### Assignment
The complete set of records below must be repeated precisely as given.

==== Data provided ====

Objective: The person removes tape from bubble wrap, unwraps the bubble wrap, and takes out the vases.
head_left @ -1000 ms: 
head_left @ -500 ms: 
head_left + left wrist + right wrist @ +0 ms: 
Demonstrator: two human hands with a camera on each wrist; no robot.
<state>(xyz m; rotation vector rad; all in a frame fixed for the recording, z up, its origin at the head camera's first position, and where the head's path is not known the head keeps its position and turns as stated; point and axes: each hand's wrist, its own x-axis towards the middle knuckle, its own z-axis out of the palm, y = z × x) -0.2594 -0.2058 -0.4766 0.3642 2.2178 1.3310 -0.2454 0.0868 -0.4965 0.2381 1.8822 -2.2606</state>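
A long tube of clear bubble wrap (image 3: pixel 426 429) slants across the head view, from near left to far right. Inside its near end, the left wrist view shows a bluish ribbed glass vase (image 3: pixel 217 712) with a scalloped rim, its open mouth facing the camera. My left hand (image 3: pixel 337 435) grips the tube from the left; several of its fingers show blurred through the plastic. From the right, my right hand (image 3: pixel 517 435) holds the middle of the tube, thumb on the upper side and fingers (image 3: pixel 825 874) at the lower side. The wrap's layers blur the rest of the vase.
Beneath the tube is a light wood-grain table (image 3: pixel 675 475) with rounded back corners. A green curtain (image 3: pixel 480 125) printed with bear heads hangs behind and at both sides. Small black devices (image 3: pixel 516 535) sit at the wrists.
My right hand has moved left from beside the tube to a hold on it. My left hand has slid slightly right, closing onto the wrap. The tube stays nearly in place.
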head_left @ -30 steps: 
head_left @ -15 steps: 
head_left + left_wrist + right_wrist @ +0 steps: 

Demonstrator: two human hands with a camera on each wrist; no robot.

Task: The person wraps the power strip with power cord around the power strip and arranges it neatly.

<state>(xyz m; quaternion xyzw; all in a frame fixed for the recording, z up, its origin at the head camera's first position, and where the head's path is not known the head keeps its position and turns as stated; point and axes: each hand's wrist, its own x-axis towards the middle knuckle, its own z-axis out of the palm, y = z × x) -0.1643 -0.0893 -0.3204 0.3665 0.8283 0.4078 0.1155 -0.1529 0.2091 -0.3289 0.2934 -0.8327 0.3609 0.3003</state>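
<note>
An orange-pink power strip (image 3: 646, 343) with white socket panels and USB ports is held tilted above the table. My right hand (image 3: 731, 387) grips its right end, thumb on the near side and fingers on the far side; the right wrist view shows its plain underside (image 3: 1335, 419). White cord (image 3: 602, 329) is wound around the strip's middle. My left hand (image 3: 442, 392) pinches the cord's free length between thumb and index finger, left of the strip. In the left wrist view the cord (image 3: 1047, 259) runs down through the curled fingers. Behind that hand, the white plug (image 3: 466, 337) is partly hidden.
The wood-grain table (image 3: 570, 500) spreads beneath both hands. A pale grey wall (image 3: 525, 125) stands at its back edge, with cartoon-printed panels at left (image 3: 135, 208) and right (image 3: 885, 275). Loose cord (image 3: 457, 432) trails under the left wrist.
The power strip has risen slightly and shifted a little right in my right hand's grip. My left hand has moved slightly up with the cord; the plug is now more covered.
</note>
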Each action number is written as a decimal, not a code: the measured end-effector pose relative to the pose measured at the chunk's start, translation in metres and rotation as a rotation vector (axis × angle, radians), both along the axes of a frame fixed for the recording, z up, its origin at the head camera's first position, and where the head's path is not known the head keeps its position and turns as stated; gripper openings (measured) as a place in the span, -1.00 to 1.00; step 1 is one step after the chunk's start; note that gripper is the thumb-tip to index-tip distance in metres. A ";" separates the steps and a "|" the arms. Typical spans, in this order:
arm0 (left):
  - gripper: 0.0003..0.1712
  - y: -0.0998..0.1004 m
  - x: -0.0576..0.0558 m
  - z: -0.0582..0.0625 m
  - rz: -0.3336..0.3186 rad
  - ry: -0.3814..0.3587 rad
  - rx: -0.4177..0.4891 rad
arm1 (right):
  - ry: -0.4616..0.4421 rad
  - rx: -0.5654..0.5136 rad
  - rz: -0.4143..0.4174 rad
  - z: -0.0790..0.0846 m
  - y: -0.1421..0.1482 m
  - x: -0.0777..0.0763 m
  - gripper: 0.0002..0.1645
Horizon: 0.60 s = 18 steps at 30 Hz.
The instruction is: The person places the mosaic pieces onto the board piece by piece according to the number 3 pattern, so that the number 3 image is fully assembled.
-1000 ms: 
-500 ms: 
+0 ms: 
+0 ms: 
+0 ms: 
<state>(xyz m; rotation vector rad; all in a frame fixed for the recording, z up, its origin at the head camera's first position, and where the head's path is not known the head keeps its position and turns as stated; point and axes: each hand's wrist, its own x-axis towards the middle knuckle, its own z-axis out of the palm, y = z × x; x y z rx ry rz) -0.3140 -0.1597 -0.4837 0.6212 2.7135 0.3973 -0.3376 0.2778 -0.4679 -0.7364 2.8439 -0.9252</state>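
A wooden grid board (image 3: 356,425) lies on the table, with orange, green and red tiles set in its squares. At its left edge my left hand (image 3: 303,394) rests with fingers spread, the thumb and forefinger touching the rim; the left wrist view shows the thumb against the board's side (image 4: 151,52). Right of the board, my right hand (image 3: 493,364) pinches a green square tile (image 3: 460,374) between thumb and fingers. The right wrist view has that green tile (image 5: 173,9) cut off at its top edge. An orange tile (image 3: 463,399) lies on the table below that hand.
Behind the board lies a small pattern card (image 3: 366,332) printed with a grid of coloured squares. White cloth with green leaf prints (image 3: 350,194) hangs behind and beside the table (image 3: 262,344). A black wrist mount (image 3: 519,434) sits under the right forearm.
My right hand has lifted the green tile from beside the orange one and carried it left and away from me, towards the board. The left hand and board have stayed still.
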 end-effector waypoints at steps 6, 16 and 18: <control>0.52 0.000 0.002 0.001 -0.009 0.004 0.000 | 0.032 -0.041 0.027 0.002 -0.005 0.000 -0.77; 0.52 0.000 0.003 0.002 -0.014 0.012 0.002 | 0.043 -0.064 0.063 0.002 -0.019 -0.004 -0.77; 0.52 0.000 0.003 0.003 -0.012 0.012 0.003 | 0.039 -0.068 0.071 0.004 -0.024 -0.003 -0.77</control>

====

### Solution below
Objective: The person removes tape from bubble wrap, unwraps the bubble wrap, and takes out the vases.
head_left @ -1000 ms: 
head_left @ -500 ms: 
head_left + left wrist + right wrist @ +0 ms: 
Demonstrator: two human hands with a camera on each wrist; no robot.
<state>(xyz m; rotation vector rad; all in a frame fixed for the recording, z up, its origin at the head camera's first position, and where the head's path is not known the head keeps its position and turns as stated; point and axes: each hand's wrist, its own x-axis towards the middle knuckle, its own z-axis out of the palm, y = z × x) -0.2594 -0.2058 -0.4766 0.3642 2.2178 1.3310 -0.2454 0.0868 -0.4965 0.2381 1.8822 -2.2606</state>
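A long tube of clear bubble wrap (image 3: pixel 426 429) slants across the head view, from near left to far right. Inside its near end, the left wrist view shows a bluish ribbed glass vase (image 3: pixel 217 712) with a scalloped rim, its open mouth facing the camera. My left hand (image 3: pixel 337 435) grips the tube from the left; several of its fingers show blurred through the plastic. From the right, my right hand (image 3: pixel 517 435) holds the middle of the tube, thumb on the upper side and fingers (image 3: pixel 825 874) at the lower side. The wrap's layers blur the rest of the vase.
Beneath the tube is a light wood-grain table (image 3: pixel 675 475) with rounded back corners. A green curtain (image 3: pixel 480 125) printed with bear heads hangs behind and at both sides. Small black devices (image 3: pixel 516 535) sit at the wrists.
My right hand has moved left from beside the tube to a hold on it. My left hand has slid slightly right, closing onto the wrap. The tube stays nearly in place.
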head_left @ -30 steps: 
head_left @ -15 steps: 
head_left + left_wrist + right_wrist @ +0 steps: 

Demonstrator: two human hands with a camera on each wrist; no robot.

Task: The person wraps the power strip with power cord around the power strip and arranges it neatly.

<state>(xyz m; quaternion xyzw; all in a frame fixed for the recording, z up, its origin at the head camera's first position, and where the head's path is not known the head keeps its position and turns as stated; point and axes: each hand's wrist, its own x-axis towards the middle knuckle, its own z-axis out of the palm, y = z × x) -0.1643 -0.0893 -0.3204 0.3665 0.8283 0.4078 0.1155 -0.1529 0.2091 -0.3289 0.2934 -0.8327 0.3609 0.3003</state>
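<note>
An orange-pink power strip (image 3: 646, 343) with white socket panels and USB ports is held tilted above the table. My right hand (image 3: 731, 387) grips its right end, thumb on the near side and fingers on the far side; the right wrist view shows its plain underside (image 3: 1335, 419). White cord (image 3: 602, 329) is wound around the strip's middle. My left hand (image 3: 442, 392) pinches the cord's free length between thumb and index finger, left of the strip. In the left wrist view the cord (image 3: 1047, 259) runs down through the curled fingers. Behind that hand, the white plug (image 3: 466, 337) is partly hidden.
The wood-grain table (image 3: 570, 500) spreads beneath both hands. A pale grey wall (image 3: 525, 125) stands at its back edge, with cartoon-printed panels at left (image 3: 135, 208) and right (image 3: 885, 275). Loose cord (image 3: 457, 432) trails under the left wrist.
The power strip has risen slightly and shifted a little right in my right hand's grip. My left hand has moved slightly up with the cord; the plug is now more covered.
</note>
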Each action number is written as a decimal, not a code: the measured end-effector pose relative to the pose measured at the chunk's start, translation in metres and rotation as a rotation vector (axis × angle, radians), both along the axes of a frame fixed for the recording, z up, its origin at the head camera's first position, and where the head's path is not known the head keeps its position and turns as stated; gripper openings (measured) as a place in the span, -1.00 to 1.00; step 1 is one step after the chunk's start; note that gripper is the thumb-tip to index-tip distance in metres. A ";" separates the steps and a "|" the arms. Typical spans, in this order:
arm0 (left):
  - gripper: 0.0003..0.1712
  - y: -0.0998..0.1004 m
  - x: -0.0576..0.0558 m
  - z: -0.0582..0.0625 m
  - rz: -0.3336..0.3186 rad
  - ry: -0.3814..0.3587 rad
  - rx: -0.4177..0.4891 rad
arm1 (right):
  - ry: -0.4616..0.4421 rad
  - rx: -0.5654..0.5136 rad
  - rz: -0.4143..0.4174 rad
  - z: -0.0790..0.0846 m
  - y: -0.1421..0.1482 m
  - x: -0.0777..0.0763 m
  - gripper: 0.0002..0.1645
Horizon: 0.60 s = 18 steps at 30 Hz.
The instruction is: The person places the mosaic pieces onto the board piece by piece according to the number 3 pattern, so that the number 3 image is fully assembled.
-1000 ms: 
-500 ms: 
+0 ms: 
+0 ms: 
+0 ms: 
<state>(xyz m; rotation vector rad; all in a frame fixed for the recording, z up, its origin at the head camera's first position, and where the head's path is not known the head keeps its position and turns as stated; point and axes: each hand's wrist, its own x-axis towards the middle knuckle, its own z-axis out of the palm, y = z × x; x y z rx ry rz) -0.3140 -0.1597 -0.4837 0.6212 2.7135 0.3973 -0.3376 0.2778 -0.4679 -0.7364 2.8439 -0.9252</state>
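A wooden grid board (image 3: 356,425) lies on the table, with orange, green and red tiles set in its squares. At its left edge my left hand (image 3: 303,394) rests with fingers spread, the thumb and forefinger touching the rim; the left wrist view shows the thumb against the board's side (image 4: 151,52). Right of the board, my right hand (image 3: 493,364) pinches a green square tile (image 3: 460,374) between thumb and fingers. The right wrist view has that green tile (image 5: 173,9) cut off at its top edge. An orange tile (image 3: 463,399) lies on the table below that hand.
Behind the board lies a small pattern card (image 3: 366,332) printed with a grid of coloured squares. White cloth with green leaf prints (image 3: 350,194) hangs behind and beside the table (image 3: 262,344). A black wrist mount (image 3: 519,434) sits under the right forearm.
My right hand has lifted the green tile from beside the orange one and carried it left and away from me, towards the board. The left hand and board have stayed still.
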 end-effector waypoints at steps 6, 16 and 18: <control>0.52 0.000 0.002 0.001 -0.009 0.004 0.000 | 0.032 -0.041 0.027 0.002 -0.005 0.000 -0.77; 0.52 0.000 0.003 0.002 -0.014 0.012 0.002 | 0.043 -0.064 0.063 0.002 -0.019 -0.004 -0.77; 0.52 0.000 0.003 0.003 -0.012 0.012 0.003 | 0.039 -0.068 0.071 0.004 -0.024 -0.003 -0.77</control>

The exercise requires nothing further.